HSP 56 Das Double-Nickase-Plasmid (h) besteht aus einem aufeinander abgestimmten Plasmidpaar, das für die hochspezifische Bearbeitung des FKBP4-Lokus in human-Zelllinien entwickelt wurde. Jedes Plasmid exprimiert eine Cas9-D10A-Nickase und eine spezifische sgRNA, die auf entgegengesetzte DNA-Stränge innerhalb von FKBP4 abzielt. Wenn sie auf benachbarte Stellen auf entgegengesetzten DNA-Strängen gerichtet sind, erzeugen die beiden Nickasen versetzte Einzelstrang-Schnitte, die zusammen einen versetzten Doppelstrangbruch erzeugen, was eine koordinierte On-Target-Aktivität beider Guides erfordert. Der resultierende DNA-Bruch wird durch endogene zelluläre Reparaturwege behoben, meist durch nicht-homologe Endverknüpfung (NHEJ), was zu Insertionen oder Deletionen führt, die die FKBP4-Funktion stören. Durch die Notwendigkeit einer doppelten sgRNA-Bindung am Zielort erhöht der Doppel-Nick-Ansatz die Spezifität der Bearbeitung und bietet eine komplementäre CRISPR-Strategie für Anwendungen, bei denen eine zusätzliche Kontrolle über die Zielgenauigkeit gewünscht ist.

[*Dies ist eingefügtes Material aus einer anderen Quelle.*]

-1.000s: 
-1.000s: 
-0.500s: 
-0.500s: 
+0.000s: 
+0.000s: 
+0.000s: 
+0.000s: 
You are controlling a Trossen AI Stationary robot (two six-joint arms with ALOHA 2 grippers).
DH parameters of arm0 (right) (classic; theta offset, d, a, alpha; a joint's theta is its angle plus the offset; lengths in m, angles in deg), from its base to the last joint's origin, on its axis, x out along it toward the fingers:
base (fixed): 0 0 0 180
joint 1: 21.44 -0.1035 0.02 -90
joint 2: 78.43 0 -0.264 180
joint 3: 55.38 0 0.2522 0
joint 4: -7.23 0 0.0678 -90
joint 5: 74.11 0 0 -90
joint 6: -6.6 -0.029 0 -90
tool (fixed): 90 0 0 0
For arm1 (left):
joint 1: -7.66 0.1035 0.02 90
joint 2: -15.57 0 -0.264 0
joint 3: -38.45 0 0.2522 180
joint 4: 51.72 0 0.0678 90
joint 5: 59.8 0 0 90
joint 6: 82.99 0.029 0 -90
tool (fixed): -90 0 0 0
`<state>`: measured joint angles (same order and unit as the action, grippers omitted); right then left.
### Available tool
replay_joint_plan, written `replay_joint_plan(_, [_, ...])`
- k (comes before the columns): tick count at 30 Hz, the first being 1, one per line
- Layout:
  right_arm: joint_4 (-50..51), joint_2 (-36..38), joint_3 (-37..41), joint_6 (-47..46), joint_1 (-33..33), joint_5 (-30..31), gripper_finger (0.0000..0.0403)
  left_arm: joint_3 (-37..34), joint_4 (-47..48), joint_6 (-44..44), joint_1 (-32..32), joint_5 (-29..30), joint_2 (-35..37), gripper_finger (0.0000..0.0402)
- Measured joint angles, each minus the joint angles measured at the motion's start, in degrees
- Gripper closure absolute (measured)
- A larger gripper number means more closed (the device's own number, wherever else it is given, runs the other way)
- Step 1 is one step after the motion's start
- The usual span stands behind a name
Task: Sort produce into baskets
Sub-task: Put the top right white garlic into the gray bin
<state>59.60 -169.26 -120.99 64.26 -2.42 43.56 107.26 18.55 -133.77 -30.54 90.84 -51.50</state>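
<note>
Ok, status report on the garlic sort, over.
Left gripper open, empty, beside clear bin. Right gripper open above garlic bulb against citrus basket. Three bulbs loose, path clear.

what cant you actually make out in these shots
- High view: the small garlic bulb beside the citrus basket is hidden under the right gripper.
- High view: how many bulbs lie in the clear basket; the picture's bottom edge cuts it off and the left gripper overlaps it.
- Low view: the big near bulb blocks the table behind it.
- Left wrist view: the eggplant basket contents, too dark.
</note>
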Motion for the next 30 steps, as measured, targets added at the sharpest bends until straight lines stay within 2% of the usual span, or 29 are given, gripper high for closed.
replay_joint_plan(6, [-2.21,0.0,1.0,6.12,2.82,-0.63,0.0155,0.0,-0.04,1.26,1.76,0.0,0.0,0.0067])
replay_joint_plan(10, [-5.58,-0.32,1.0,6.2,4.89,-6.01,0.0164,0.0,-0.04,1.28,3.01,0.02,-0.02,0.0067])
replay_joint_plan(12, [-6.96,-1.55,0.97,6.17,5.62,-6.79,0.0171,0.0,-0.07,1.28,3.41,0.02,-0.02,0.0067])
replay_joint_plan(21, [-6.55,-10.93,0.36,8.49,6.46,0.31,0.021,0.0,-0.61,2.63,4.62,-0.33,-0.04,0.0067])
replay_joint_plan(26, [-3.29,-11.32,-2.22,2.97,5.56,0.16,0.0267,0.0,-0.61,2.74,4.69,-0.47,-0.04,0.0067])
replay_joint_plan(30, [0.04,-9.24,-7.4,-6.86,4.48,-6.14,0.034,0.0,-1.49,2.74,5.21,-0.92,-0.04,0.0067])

Um eine effiziente Identifizierung editierter Zellen zu unterstützen, kodiert ein Plasmid GFP zur fluoreszierenden Visualisierung transfizierter Populationen, während das Begleitplasmid ein Puromycin-Resistenzgen für die Antibiotika-Selektion trägt. Zusammen unterstützen diese Merkmale eine effiziente Anreicherung co-transfizierter Populationen und vereinfachen die Validierung von Klonen mit FKBP4-Störung.
Nur für Forschungszwecke. Nicht für diagnostische oder therapeutische Zwecke bestimmt.